### The task
Find the word "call" in the records below. List each line containing it.

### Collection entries
::::::
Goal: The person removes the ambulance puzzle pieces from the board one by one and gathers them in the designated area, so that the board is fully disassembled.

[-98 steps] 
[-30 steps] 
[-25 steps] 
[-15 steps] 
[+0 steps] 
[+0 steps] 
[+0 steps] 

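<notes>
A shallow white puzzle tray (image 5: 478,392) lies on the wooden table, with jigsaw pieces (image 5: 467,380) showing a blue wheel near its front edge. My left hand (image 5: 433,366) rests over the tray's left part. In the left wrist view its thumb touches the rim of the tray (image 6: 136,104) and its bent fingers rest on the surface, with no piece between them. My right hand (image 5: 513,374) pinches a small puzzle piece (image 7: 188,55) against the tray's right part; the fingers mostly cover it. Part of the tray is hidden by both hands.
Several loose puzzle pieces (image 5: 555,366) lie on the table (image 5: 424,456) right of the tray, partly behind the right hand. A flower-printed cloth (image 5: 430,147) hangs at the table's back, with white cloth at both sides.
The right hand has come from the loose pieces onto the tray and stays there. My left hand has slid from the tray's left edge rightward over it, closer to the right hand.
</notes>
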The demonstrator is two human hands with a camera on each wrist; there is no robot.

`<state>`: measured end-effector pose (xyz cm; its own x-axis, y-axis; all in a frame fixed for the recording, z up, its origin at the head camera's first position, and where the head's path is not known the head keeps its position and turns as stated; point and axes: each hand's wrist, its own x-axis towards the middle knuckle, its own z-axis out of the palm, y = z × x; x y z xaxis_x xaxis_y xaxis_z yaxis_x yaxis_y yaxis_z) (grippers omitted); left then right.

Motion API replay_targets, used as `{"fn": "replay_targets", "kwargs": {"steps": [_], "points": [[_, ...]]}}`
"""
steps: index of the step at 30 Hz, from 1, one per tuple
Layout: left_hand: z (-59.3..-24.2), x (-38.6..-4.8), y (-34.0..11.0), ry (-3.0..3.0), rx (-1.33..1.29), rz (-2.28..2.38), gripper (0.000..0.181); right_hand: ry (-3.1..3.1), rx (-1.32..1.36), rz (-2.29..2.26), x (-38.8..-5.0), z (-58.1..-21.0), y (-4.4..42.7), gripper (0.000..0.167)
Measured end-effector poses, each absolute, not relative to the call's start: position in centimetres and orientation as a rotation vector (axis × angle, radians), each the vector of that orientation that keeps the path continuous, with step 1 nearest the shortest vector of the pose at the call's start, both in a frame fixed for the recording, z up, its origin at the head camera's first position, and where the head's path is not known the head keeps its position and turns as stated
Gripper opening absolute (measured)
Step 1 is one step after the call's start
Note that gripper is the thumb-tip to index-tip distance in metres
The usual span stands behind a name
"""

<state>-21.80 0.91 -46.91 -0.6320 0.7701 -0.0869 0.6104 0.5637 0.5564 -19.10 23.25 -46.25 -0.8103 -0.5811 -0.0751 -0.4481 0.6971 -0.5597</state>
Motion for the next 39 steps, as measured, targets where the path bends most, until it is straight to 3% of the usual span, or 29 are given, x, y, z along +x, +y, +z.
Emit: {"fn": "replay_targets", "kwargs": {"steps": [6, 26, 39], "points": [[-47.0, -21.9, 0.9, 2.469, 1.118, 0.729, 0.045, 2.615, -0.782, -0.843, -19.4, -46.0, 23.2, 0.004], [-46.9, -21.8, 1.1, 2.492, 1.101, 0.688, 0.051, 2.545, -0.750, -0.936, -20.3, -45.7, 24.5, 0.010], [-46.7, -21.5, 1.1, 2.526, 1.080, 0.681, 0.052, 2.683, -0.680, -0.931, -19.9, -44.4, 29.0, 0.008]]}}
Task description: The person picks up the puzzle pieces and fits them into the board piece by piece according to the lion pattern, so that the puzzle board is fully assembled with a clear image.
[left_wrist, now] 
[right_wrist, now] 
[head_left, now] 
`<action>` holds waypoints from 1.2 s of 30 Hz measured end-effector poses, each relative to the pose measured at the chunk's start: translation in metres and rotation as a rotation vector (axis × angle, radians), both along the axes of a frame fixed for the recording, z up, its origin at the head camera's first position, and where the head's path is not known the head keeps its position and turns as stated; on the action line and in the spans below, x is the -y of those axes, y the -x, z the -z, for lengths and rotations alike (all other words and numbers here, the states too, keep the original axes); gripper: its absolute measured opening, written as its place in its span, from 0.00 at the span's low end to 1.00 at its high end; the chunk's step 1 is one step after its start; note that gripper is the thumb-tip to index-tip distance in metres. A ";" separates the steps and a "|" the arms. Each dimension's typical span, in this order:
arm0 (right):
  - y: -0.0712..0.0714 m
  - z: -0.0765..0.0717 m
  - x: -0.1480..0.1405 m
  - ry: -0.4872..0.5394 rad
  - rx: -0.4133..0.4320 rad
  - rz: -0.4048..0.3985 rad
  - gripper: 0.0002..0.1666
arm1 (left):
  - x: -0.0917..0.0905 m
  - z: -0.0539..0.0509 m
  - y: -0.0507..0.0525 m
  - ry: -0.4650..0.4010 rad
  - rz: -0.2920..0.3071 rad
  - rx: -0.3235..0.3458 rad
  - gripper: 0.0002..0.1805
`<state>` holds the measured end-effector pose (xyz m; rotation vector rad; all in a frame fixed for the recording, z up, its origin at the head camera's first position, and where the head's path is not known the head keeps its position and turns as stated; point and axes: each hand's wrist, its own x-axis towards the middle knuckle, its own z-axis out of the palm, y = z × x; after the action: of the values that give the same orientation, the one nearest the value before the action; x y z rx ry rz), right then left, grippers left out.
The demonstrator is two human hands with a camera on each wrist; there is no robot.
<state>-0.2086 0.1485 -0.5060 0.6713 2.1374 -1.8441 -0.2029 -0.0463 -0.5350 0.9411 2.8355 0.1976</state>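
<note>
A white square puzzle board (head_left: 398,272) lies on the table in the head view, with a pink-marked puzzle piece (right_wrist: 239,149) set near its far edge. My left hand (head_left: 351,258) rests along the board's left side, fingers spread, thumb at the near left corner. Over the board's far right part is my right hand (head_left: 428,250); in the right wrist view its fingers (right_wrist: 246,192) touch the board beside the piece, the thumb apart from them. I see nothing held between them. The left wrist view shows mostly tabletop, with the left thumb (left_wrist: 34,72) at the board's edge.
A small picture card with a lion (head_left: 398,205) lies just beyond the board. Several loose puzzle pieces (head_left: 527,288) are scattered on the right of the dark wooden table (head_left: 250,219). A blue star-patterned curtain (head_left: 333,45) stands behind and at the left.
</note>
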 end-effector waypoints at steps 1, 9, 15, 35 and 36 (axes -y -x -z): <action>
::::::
### Task result
Measured end-effector poses, each absolute, not relative to the call's start: position in centimetres and orientation as a rotation vector (axis × angle, radians), each the vector of that orientation that keeps the path continuous, with step 1 nearest the shortest vector of the pose at the call's start, both in a frame fixed for the recording, z up, its origin at the head camera's first position, and where the head's path is not known the head keeps its position and turns as stated
Step 1 is one step after the call's start

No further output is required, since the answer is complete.